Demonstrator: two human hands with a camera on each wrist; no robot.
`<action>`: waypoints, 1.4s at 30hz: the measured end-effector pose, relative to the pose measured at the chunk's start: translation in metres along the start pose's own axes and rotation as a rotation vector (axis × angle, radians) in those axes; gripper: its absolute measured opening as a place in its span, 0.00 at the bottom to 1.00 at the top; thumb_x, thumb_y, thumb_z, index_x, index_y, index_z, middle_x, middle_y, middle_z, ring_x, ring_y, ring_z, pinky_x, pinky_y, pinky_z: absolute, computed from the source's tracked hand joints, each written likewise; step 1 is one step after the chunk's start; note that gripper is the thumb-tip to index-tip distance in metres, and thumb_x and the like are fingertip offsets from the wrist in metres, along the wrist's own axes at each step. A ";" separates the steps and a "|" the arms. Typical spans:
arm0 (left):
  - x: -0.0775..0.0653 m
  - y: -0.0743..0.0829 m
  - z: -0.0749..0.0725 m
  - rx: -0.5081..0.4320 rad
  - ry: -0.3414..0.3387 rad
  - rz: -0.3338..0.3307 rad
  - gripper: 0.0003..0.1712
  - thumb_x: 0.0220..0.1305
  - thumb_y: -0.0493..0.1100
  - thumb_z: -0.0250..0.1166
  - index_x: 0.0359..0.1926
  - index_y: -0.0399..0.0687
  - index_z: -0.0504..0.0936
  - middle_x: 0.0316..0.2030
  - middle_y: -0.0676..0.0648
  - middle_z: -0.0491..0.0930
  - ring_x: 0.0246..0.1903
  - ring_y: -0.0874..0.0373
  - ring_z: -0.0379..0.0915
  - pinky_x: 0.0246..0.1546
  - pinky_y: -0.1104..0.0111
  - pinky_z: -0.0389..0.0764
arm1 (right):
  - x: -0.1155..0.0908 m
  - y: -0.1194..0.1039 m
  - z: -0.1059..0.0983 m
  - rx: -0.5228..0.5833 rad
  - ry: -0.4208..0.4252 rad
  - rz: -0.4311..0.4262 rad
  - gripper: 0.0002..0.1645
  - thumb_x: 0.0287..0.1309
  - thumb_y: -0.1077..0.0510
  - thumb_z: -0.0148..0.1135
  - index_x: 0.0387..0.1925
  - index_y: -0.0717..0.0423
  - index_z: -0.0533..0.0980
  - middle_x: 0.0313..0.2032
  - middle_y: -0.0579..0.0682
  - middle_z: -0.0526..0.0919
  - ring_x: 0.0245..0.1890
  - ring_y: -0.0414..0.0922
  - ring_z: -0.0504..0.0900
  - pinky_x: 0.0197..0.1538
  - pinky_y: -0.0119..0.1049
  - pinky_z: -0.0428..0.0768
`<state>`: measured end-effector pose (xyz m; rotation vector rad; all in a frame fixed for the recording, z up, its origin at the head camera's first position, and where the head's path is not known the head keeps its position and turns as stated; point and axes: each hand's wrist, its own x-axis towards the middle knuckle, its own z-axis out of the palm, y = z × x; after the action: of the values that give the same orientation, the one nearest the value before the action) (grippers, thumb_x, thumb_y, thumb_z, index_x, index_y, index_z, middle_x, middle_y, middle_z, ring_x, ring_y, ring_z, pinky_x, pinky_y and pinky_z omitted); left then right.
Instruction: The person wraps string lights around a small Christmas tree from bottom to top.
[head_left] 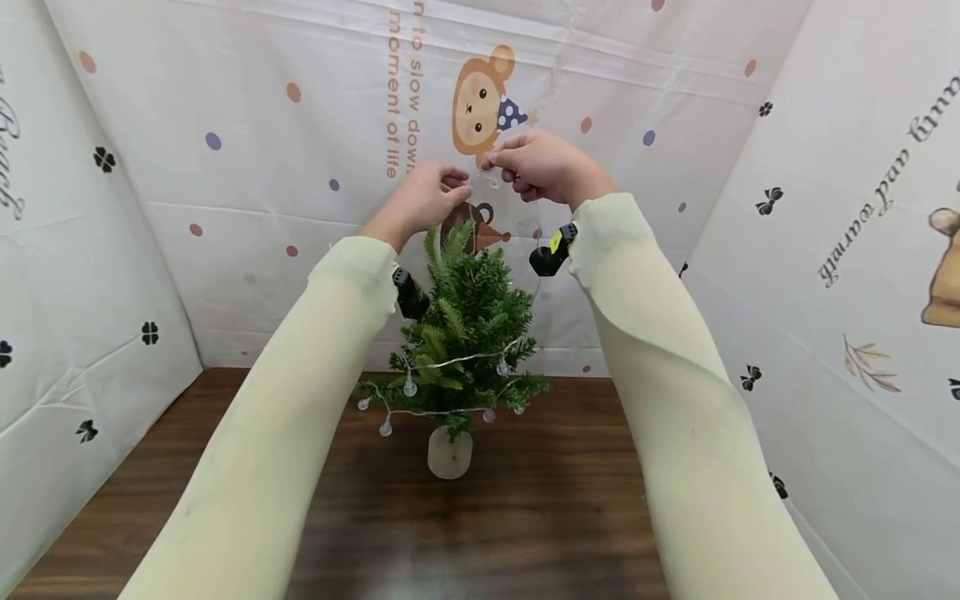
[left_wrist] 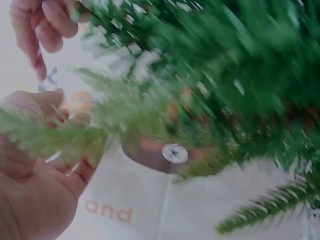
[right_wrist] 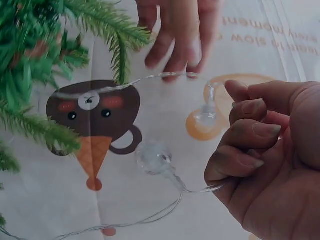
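Note:
A small green artificial Christmas tree (head_left: 468,308) stands upright with a string of lights wound round its lower branches; one of its clear round bulbs (head_left: 409,388) hangs at the left. Above and behind the treetop, my right hand (head_left: 543,167) pinches the light string's thin clear wire between thumb and forefinger. In the right wrist view, one bulb (right_wrist: 205,116) dangles beside those fingertips and another bulb (right_wrist: 154,157) hangs lower on wire running through the curled fingers. My left hand (head_left: 429,196) is just left of the right one, its loosely extended fingers (right_wrist: 172,40) right at the wire.
The tree's pale round base (head_left: 450,454) sits on a dark wooden table (head_left: 540,517). White printed sheets with cartoon bears and dots form the back wall (head_left: 337,108) and both sides. A small black camera (head_left: 551,252) is strapped at the right wrist, close by the branches.

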<state>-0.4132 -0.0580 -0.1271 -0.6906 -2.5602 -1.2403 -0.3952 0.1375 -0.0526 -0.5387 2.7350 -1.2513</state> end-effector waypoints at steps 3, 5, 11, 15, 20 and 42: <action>0.001 0.008 0.000 0.005 -0.004 0.019 0.23 0.78 0.43 0.57 0.67 0.37 0.75 0.60 0.38 0.81 0.47 0.55 0.84 0.53 0.67 0.81 | -0.003 -0.006 0.001 -0.028 -0.044 -0.031 0.21 0.79 0.48 0.49 0.60 0.55 0.77 0.25 0.43 0.69 0.19 0.39 0.59 0.26 0.31 0.62; 0.001 0.009 0.000 0.000 0.020 0.029 0.19 0.77 0.40 0.58 0.61 0.35 0.80 0.53 0.38 0.84 0.37 0.57 0.84 0.45 0.68 0.81 | -0.004 -0.009 0.002 -0.033 -0.067 -0.032 0.22 0.79 0.47 0.49 0.62 0.55 0.76 0.25 0.43 0.69 0.19 0.40 0.59 0.27 0.32 0.62; 0.002 0.002 -0.001 0.012 0.134 -0.029 0.16 0.76 0.41 0.59 0.56 0.39 0.85 0.51 0.39 0.86 0.47 0.49 0.83 0.40 0.73 0.77 | -0.009 -0.008 -0.002 -0.079 -0.080 0.016 0.19 0.78 0.47 0.52 0.53 0.55 0.80 0.21 0.43 0.70 0.19 0.39 0.62 0.27 0.30 0.65; -0.001 -0.010 -0.002 0.000 0.203 -0.088 0.15 0.76 0.42 0.61 0.54 0.41 0.87 0.50 0.39 0.87 0.43 0.54 0.83 0.39 0.73 0.79 | -0.010 -0.002 -0.003 -0.083 -0.116 0.054 0.17 0.76 0.48 0.55 0.50 0.56 0.81 0.21 0.43 0.73 0.20 0.38 0.66 0.29 0.30 0.70; -0.007 -0.027 -0.002 -0.098 0.194 -0.097 0.15 0.75 0.41 0.61 0.54 0.37 0.86 0.51 0.36 0.85 0.43 0.51 0.84 0.40 0.72 0.83 | -0.012 0.010 -0.008 -0.049 -0.146 0.051 0.16 0.74 0.50 0.59 0.47 0.59 0.81 0.21 0.45 0.75 0.23 0.40 0.71 0.33 0.31 0.75; -0.067 -0.078 -0.013 -0.540 0.216 0.113 0.15 0.72 0.40 0.63 0.53 0.32 0.81 0.41 0.48 0.88 0.44 0.55 0.85 0.51 0.68 0.85 | -0.072 0.039 -0.015 0.046 -0.058 -0.064 0.20 0.67 0.45 0.67 0.39 0.60 0.82 0.20 0.45 0.66 0.19 0.41 0.57 0.29 0.35 0.62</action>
<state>-0.3947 -0.1314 -0.1980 -0.7343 -1.9907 -1.8713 -0.3424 0.1975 -0.0769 -0.6514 2.6545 -1.2882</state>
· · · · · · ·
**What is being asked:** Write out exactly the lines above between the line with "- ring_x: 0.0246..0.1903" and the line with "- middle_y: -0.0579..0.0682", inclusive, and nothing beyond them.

**Your solution:**
  - ring_x: 0.0246..0.1903
  - ring_y: -0.0874..0.0373
  - ring_z: -0.0379..0.0915
  - pinky_x: 0.0246..0.1546
  - pinky_y: -0.1104..0.0111
  - pinky_z: -0.0389..0.0764
arm1 (right):
  - x: -0.1155..0.0908 m
  - y: -0.1194..0.1039 m
  - z: -0.1059..0.0983 m
  - rx: -0.5228..0.5833 rad
  - ry: -0.4208..0.4252 rad
  - rz: -0.4311..0.4262 rad
  - gripper: 0.0002..0.1645
  - thumb_x: 0.0287..0.1309
  - thumb_y: -0.1077..0.0510
  - thumb_z: -0.0148..0.1135
  - index_x: 0.0387..0.1925
  - index_y: -0.0717..0.0423
  - index_z: -0.0533..0.0980
  - middle_x: 0.0313..0.2032
  - middle_y: -0.0579..0.0682

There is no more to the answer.